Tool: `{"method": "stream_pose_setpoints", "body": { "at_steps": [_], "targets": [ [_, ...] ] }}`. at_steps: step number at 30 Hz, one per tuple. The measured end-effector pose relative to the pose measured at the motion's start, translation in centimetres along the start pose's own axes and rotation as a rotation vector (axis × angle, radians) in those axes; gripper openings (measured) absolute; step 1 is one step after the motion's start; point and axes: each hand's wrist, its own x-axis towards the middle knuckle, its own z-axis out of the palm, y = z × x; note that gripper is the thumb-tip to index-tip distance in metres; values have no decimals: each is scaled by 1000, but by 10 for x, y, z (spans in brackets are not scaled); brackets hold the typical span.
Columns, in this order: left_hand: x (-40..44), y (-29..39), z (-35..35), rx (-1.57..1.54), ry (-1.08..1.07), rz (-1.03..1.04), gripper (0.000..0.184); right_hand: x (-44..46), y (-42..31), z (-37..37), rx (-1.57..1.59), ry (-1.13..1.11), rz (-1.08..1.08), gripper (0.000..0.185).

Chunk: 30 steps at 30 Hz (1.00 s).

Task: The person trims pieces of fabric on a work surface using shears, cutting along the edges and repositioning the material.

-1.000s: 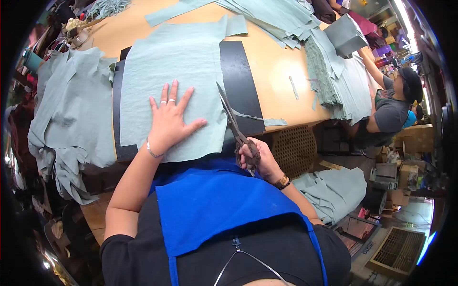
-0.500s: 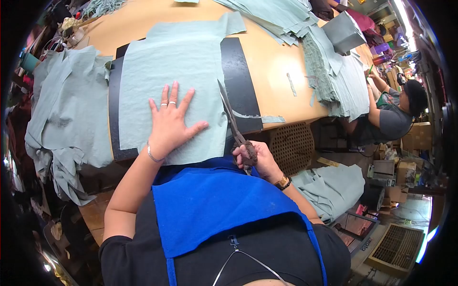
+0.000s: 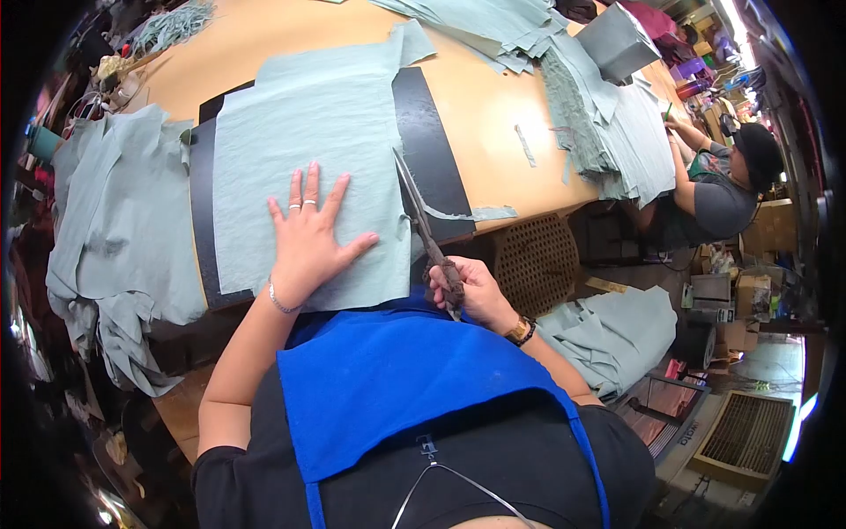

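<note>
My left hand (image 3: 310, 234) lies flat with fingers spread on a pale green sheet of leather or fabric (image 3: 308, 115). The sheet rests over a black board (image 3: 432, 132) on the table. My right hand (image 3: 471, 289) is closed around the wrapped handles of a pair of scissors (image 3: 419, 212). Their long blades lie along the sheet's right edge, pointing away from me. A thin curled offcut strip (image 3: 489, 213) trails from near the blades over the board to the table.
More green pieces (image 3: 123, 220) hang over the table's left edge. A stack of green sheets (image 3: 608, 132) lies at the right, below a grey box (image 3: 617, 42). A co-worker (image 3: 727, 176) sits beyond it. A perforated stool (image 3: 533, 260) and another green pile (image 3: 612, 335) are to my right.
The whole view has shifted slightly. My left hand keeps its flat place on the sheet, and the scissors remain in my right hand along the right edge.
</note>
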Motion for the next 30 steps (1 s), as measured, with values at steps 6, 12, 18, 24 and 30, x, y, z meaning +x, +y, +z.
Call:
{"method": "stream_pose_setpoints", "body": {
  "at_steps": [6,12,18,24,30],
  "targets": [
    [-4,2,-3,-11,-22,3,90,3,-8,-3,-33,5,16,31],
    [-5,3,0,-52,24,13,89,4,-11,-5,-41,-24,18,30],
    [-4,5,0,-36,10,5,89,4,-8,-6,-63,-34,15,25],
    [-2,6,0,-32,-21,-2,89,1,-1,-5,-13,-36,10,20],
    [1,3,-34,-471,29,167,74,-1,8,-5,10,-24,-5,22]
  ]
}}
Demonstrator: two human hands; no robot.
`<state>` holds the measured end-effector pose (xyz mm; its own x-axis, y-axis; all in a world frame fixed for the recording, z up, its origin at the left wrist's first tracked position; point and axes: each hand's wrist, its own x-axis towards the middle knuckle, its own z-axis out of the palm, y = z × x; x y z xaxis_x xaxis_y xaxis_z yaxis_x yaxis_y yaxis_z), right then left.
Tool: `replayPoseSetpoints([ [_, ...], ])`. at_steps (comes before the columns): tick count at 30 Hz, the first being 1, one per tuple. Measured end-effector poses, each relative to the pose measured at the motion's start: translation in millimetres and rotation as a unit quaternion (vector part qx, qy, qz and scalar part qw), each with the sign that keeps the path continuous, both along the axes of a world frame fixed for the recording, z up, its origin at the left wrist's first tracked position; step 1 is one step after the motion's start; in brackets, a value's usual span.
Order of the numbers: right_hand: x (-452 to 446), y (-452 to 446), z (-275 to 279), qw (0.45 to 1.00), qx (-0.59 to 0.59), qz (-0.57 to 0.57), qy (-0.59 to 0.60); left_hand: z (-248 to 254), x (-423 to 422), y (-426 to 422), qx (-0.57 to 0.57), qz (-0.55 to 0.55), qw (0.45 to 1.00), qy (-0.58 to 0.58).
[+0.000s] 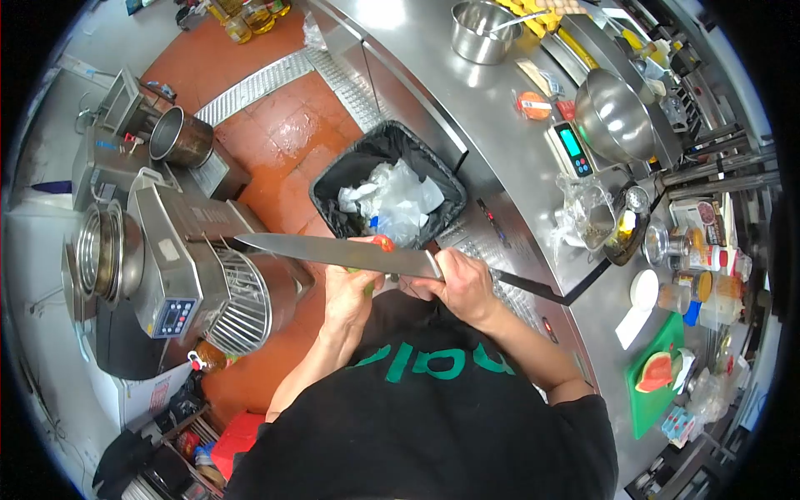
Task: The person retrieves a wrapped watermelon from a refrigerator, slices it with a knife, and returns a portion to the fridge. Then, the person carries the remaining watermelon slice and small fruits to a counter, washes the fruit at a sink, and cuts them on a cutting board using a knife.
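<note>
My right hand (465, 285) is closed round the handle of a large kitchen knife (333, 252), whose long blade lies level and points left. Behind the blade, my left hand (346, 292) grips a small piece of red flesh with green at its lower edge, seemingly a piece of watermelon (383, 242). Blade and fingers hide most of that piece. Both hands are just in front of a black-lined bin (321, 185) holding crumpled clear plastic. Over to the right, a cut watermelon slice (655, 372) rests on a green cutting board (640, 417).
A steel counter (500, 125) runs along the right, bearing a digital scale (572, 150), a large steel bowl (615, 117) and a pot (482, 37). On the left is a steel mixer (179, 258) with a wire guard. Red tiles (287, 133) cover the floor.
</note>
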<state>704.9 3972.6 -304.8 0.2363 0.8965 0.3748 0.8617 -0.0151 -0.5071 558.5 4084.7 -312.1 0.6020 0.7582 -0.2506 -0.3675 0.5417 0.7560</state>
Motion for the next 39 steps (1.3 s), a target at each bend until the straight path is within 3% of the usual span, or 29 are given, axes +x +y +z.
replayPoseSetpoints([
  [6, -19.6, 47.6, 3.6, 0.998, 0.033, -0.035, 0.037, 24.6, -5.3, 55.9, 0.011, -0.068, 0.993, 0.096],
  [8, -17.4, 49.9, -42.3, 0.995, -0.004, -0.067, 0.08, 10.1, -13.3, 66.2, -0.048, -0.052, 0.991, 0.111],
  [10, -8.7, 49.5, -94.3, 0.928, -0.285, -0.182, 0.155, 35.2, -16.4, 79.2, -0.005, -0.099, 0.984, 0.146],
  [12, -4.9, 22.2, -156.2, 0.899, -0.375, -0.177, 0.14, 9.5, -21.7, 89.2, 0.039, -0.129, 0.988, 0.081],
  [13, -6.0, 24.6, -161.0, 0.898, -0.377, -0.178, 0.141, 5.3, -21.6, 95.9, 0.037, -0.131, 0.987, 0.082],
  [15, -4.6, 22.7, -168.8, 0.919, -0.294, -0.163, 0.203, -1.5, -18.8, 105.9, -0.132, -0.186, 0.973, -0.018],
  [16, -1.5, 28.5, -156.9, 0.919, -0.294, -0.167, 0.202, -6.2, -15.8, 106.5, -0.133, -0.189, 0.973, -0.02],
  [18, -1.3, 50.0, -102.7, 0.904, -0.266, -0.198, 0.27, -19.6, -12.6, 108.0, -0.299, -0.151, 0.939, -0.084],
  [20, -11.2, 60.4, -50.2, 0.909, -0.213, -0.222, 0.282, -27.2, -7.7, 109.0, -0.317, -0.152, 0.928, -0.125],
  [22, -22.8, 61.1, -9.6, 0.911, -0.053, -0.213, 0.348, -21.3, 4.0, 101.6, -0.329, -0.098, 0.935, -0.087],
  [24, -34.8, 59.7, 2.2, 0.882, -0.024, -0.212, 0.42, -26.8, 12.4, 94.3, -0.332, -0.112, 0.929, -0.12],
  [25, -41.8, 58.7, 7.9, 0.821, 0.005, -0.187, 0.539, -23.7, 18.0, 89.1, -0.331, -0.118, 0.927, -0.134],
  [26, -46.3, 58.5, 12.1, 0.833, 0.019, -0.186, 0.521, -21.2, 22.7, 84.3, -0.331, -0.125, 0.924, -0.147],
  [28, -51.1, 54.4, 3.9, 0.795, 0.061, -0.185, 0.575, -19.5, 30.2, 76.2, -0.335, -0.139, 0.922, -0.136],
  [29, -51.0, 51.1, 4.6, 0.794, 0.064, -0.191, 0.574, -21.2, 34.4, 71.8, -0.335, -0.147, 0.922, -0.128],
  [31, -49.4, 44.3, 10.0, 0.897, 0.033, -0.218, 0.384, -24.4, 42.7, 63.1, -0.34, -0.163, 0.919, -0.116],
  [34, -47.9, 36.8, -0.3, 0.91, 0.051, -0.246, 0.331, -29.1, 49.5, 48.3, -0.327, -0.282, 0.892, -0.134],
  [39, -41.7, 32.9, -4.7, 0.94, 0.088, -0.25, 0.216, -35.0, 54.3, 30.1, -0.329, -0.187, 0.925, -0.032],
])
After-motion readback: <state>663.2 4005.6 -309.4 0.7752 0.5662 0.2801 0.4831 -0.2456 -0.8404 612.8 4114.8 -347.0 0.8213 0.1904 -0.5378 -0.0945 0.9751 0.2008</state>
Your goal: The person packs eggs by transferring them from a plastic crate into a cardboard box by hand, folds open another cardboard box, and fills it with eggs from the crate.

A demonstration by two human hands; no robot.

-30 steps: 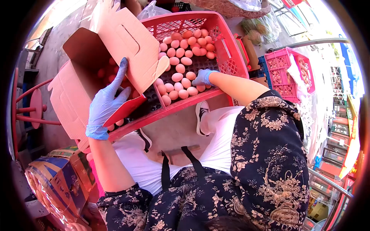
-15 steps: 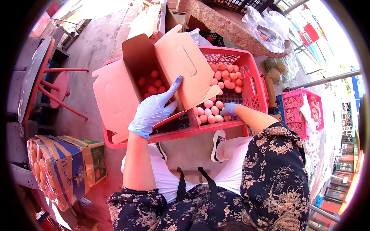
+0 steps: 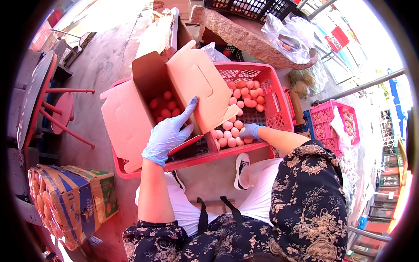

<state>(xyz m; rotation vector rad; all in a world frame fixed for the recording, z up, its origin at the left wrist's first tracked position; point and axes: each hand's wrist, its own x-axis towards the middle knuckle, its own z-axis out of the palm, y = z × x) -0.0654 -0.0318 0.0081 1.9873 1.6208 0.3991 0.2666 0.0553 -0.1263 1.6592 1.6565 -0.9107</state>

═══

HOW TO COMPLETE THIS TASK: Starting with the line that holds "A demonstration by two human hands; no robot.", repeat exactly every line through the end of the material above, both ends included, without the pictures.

EXERCISE RESULT:
A demonstration by two human hands; no robot.

-30 steps: 
-15 steps: 
+0 steps: 

<state>(xyz m; rotation vector rad; all in a world frame fixed for the recording, z up, its origin at the left wrist's first tracked position; point and axes: each hand's wrist, its own x-axis towards the middle knuckle, its own z-axis out of the palm, y = z × x) -0.0654 -0.0318 0.0081 1.9873 1.6208 0.3991 0.2666 0.0553 -0.1263 1.6592 1.6565 -0.9107</state>

There is nothing else to this exercise.